* [sup-talk] [PATCH] Unwrap br0ken URLs.
@ 2008-02-19 10:17 Nicolas Pouillard
2008-02-28 17:29 ` William Morgan
0 siblings, 1 reply; 2+ messages in thread
From: Nicolas Pouillard @ 2008-02-19 10:17 UTC (permalink / raw)
---
lib/sup/message-chunks.rb | 2 +-
lib/sup/util.rb | 25 +++++++++++++++++++++++++
2 files changed, 26 insertions(+), 1 deletions(-)
diff --git a/lib/sup/message-chunks.rb b/lib/sup/message-chunks.rb
index 0606395..98b829c 100644
--- a/lib/sup/message-chunks.rb
+++ b/lib/sup/message-chunks.rb
@@ -147,7 +147,7 @@ EOS
attr_reader :lines
def initialize lines
- @lines = lines.map { |l| l.chomp.wrap WRAP_LEN }.flatten # wrap
+ @lines = lines.unwrap_urls.map { |l| l.chomp.wrap WRAP_LEN }.flatten # wrap
## trim off all empty lines except one
@lines.pop while @lines.length > 1 && @lines[-1] =~ /^\s*$/ && @lines[-2] =~ /^\s*$/
diff --git a/lib/sup/util.rb b/lib/sup/util.rb
index ceaf0b8..99e73b4 100644
--- a/lib/sup/util.rb
+++ b/lib/sup/util.rb
@@ -401,6 +401,31 @@ class Array
def last= e; self[-1] = e end
def nonempty?; !empty? end
+
+ URL_CHAR = /[a-zA-Z0-9\-@;\/?:&=%$_.+!*\x27()~,#]/
+ URL_CHAR_LESS = /[a-zA-Z0-9\-@;\/?:&=%$_.+!*\x27()~]/
+ URL_RE = %r{(?:https?://|ftp://|news://|mailto:|file://)#{URL_CHAR}+}
+ TRAILING_URL_RE = /#{URL_RE}$/
+ LEADING_URL_RE = /^#{URL_RE}/
+ URL_PART_RE = /^#{URL_CHAR}+#{URL_CHAR_LESS}/
+
+ def unwrap_urls
+ res = []
+ len = size
+ i = 0
+ while i < len do
+ x = self[i]
+ y = self[i+1]
+ if y && x =~ TRAILING_URL_RE && y =~ URL_PART_RE && y !~ LEADING_URL_RE
+ res << x.chomp + y
+ i += 2
+ else
+ res << x
+ i += 1
+ end
+ end
+ res
+ end
end
class Time
--
1.5.3.1.109.gacd69
^ permalink raw reply [flat|nested] 2+ messages in thread
* [sup-talk] [PATCH] Unwrap br0ken URLs.
2008-02-19 10:17 [sup-talk] [PATCH] Unwrap br0ken URLs Nicolas Pouillard
@ 2008-02-28 17:29 ` William Morgan
0 siblings, 0 replies; 2+ messages in thread
From: William Morgan @ 2008-02-28 17:29 UTC (permalink / raw)
I would love to have a feature like this in Sup.

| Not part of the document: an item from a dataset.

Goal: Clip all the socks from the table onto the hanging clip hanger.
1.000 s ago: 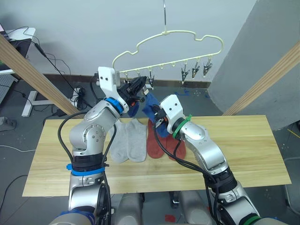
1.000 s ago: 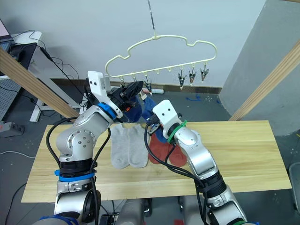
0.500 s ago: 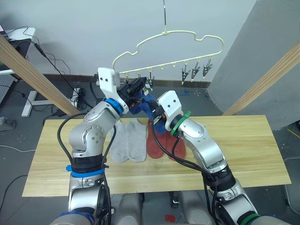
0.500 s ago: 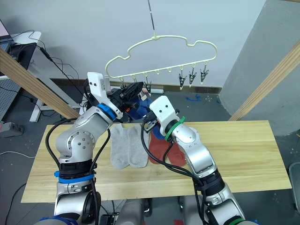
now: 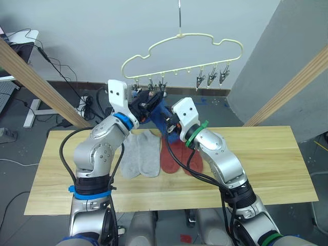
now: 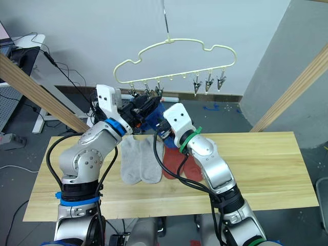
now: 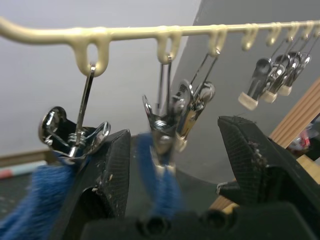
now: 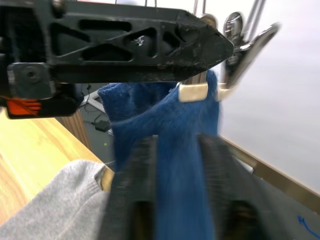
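Observation:
The cream clip hanger hangs above the table. Two blue socks dangle from clips at its left end. My left gripper is open, one finger on each side of a clip that bites a blue sock. My right gripper sits just below, open, with that blue sock hanging between its spread fingers. Two grey socks and two rust red socks lie flat on the table under the arms.
Three bare clips hang at the hanger's right end. Slanted wooden poles flank the table. A desk and cables are on the floor behind at the left.
Both grippers have opened. The blue sock now hangs from the clip by itself, and the hanger has swung slightly to the left.

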Tool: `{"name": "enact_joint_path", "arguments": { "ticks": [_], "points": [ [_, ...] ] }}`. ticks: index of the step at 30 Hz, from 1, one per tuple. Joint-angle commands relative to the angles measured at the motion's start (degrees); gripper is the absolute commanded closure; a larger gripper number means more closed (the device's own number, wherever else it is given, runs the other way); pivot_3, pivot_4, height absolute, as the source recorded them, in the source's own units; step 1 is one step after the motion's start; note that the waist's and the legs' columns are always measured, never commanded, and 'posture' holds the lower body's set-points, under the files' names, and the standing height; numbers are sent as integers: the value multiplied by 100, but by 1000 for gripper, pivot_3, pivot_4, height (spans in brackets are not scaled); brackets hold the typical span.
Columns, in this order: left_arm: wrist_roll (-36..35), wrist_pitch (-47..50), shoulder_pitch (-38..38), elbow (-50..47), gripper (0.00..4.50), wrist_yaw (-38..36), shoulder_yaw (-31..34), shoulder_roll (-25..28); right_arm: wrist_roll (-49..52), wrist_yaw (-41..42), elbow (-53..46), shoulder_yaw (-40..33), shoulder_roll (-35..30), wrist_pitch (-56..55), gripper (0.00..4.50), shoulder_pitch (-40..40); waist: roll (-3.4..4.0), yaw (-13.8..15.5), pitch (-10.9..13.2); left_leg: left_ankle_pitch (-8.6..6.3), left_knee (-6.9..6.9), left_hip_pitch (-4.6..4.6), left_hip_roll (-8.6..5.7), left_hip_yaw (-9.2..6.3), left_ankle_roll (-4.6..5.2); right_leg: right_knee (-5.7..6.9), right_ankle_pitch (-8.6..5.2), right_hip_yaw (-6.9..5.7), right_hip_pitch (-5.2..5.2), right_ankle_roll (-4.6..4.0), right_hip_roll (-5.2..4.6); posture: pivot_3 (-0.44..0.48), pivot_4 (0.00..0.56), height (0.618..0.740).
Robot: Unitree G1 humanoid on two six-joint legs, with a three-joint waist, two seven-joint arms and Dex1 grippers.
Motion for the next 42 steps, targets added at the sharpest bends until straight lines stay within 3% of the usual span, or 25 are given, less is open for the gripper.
{"name": "enact_joint_path", "arguments": {
  "ticks": [1,8,15,23,42],
  "points": [
    [561,-686,209,-357,1399,-132,-308,129,-26,92,-392,11,-200,155,2857,164,0,0,0,0,0,0,0,0,0,0,0,0,0,0,0,-119,344,740],
    [1721,-2041,587,-307,1399,-108,-869,139,266,663,-2008,-275,-1219,837,2857,740,1,4,1,-2,-2,-5,-1,1,4,-4,0,1,-1,0,-2,-126,345,740],
    [2342,-2721,421,229,1399,293,-1117,-379,737,928,-2961,-826,-1867,1725,2857,768,1,-1,1,-15,1,-2,-1,-7,27,2,0,-7,2,0,0,-145,350,740],
    [2834,-3181,71,935,1399,856,-1161,-996,1003,877,-3150,-1082,-2142,2097,2857,748,0,-31,1,-16,2,-8,-5,-5,30,-4,0,-7,1,0,0,-186,356,740],
    [3253,-3559,-532,1619,1399,1725,-947,-1446,1388,944,-2982,-1290,-2194,1937,2857,615,-9,-104,7,-17,2,-10,-6,-5,32,-5,-1,-7,1,2,1,-195,366,740]
  ]
}}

This patch still has
some issues in terms of being over-aggressive. What I would really like
to see as a starting point is a corpus of broken URL examples that we
can build unit tests of. Then we can tweak these regexes until we get
something that has both high precision and high recall.
Also, have you looked at URI.regexp? I think that can do a lot of the
dirty work.
--
William <wmorgan-sup at masanjin.net>
^ permalink raw reply [flat|nested] 2+ messages in thread
end of thread, other threads:[~2008-02-28 17:29 UTC | newest]
Thread overview: 2+ messages (download: mbox.gz / follow: Atom feed)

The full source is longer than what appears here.